■ Assignment
Copy out all of the data below exactly, so that no word differs from the original.

■ Dataset excerpt

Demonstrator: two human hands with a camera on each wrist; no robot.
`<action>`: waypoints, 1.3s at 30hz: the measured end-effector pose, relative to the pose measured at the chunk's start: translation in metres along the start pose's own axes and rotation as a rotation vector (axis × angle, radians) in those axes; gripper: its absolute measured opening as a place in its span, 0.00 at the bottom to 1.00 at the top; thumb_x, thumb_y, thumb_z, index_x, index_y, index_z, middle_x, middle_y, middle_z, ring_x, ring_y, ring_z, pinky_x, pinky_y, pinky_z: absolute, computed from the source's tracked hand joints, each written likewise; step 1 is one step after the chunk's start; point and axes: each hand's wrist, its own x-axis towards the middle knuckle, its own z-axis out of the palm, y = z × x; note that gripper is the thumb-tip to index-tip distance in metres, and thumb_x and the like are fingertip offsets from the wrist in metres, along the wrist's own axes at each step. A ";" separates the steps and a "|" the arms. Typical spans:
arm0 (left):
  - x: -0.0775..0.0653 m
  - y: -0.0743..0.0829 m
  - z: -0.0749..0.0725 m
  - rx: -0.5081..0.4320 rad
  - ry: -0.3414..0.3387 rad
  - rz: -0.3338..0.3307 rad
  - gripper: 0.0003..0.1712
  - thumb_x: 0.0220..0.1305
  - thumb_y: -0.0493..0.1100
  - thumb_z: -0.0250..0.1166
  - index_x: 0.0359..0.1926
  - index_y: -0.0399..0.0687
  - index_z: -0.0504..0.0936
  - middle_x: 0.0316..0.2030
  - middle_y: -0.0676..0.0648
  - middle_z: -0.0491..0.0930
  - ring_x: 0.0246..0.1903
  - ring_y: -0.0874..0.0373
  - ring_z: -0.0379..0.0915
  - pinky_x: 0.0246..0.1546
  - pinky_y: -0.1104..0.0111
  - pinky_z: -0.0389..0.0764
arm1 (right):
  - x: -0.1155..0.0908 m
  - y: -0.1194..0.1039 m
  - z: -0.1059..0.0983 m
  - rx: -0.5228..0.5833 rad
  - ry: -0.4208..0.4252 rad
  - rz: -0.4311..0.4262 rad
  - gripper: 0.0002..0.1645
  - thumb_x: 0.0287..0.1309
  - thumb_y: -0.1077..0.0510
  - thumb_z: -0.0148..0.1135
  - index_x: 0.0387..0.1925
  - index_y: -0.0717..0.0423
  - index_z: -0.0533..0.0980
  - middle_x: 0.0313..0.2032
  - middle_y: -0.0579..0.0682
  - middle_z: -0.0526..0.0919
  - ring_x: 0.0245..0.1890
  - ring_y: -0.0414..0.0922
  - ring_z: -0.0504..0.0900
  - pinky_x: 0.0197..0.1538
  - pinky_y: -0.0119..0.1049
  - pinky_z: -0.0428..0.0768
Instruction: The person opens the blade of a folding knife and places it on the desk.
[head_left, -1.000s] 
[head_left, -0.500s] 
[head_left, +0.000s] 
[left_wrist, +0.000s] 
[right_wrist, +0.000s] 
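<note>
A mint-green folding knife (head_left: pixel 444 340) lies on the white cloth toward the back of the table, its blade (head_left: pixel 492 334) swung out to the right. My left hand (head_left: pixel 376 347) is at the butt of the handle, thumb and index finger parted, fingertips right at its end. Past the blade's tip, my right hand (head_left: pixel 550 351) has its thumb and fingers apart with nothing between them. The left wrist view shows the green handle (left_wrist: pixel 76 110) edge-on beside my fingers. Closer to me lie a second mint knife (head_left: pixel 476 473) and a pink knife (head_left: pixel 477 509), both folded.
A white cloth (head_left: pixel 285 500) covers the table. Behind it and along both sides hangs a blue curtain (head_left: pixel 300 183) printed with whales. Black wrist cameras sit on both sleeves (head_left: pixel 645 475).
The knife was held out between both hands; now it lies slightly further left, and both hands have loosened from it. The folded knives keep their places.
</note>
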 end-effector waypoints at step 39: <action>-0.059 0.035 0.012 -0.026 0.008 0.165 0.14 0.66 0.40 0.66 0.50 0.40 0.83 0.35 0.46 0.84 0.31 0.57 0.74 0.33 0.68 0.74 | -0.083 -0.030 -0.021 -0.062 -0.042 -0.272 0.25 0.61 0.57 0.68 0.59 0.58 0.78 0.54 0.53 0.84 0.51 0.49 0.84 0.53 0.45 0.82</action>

■ Result of the exercise
Demonstrator: two human hands with a camera on each wrist; no robot.
`<action>`: waypoints, 1.3s at 30hz: the measured end-effector pose, relative to the pose measured at the chunk's start: translation in metres along the start pose's own axes and rotation as a rotation vector (axis × angle, radians) in those axes; gripper: its absolute measured opening as a place in its span, 0.00 at the bottom to 1.00 at the top; thumb_x, thumb_y, thumb_z, index_x, index_y, index_z, middle_x, middle_y, middle_z, ring_x, ring_y, ring_z, pinky_x, pinky_y, pinky_z: absolute, computed from the source's tracked hand joints, each written likewise; step 1 is one step after the chunk's start; point and axes: each hand's wrist, its own x-axis towards the middle knuckle, its own z-axis out of the palm, y = z × x; note that gripper is the thumb-tip to index-tip distance in metres, and thumb_x and the like are fingertip offsets from the wrist in metres, along the wrist's own axes at each step. A ";" separates the steps and a "|" the arms. Typical spans:
arm0 (left):
  - x: -0.0775..0.0653 m
  - y: -0.0743..0.0829 m
  - z: -0.0749..0.0725 m
  - rx: -0.5081..0.4320 rad
  - ry: -0.3414..0.3387 rad
  - rz: -0.3338..0.3307 rad
  - gripper: 0.0003..0.1712
  - thumb_x: 0.0220..0.1305
  - thumb_y: -0.0493..0.1100
  - thumb_z: -0.0250..0.1166
  - index_x: 0.0359..0.1926
  - index_y: -0.0399..0.0687
  - index_z: -0.0504..0.0936
  - middle_x: 0.0316..0.2030
  - middle_y: -0.0676..0.0648
  - middle_z: -0.0491..0.0930
  - ring_x: 0.0246..0.1903
  - ring_y: -0.0874..0.0373
  - ring_z: -0.0379..0.0915
  - pinky_x: 0.0246..0.1546
  - pinky_y: -0.1104..0.0111
  - pinky_z: -0.0389..0.0764
arm1 (right):
  - x: -0.1155..0.0908 m
  - y: -0.1194..0.1039 m
  - z: -0.1059..0.0983 m
  - rx: -0.5228..0.5833 rad
  - ry: -0.4208..0.4252 rad
  - rz: -0.4311..0.4262 rad
  - gripper: 0.0002..0.1645
  - thumb_x: 0.0287..0.1309
  - thumb_y: -0.1077..0.0510
  - thumb_z: -0.0148..0.1135
  - index_x: 0.0387..0.1925
  - index_y: -0.0717..0.0423
  - index_z: -0.0533..0.0980
  - middle_x: 0.0313..0.2032
  - middle_y: -0.0579..0.0682
  - middle_z: -0.0526..0.0919
  - ring_x: 0.0245..0.1890
  - ring_y: -0.0414..0.0922
  - ring_z: -0.0504..0.0900
  - pinky_x: 0.0197..0.1538
  - pinky_y: -0.0119..0.1049
  - pinky_z: -0.0428..0.0768
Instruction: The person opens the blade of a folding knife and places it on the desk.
[head_left, -1.000s] 
[head_left, -0.500s] 
[head_left, +0.000s] 
[left_wrist, +0.000s] 
[right_wrist, +0.000s] 
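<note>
A mint-green folding knife (head_left: pixel 444 340) lies on the white cloth toward the back of the table, its blade (head_left: pixel 492 334) swung out to the right. My left hand (head_left: pixel 376 347) is at the butt of the handle, thumb and index finger parted, fingertips right at its end. Past the blade's tip, my right hand (head_left: pixel 550 351) has its thumb and fingers apart with nothing between them. The left wrist view shows the green handle (left_wrist: pixel 76 110) edge-on beside my fingers. Closer to me lie a second mint knife (head_left: pixel 476 473) and a pink knife (head_left: pixel 477 509), both folded.
A white cloth (head_left: pixel 285 500) covers the table. Behind it and along both sides hangs a blue curtain (head_left: pixel 300 183) printed with whales. Black wrist cameras sit on both sleeves (head_left: pixel 645 475).
The knife was held out between both hands; now it lies slightly further left, and both hands have loosened from it. The folded knives keep their places.
</note>
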 end-effector waypoints at step 39: <action>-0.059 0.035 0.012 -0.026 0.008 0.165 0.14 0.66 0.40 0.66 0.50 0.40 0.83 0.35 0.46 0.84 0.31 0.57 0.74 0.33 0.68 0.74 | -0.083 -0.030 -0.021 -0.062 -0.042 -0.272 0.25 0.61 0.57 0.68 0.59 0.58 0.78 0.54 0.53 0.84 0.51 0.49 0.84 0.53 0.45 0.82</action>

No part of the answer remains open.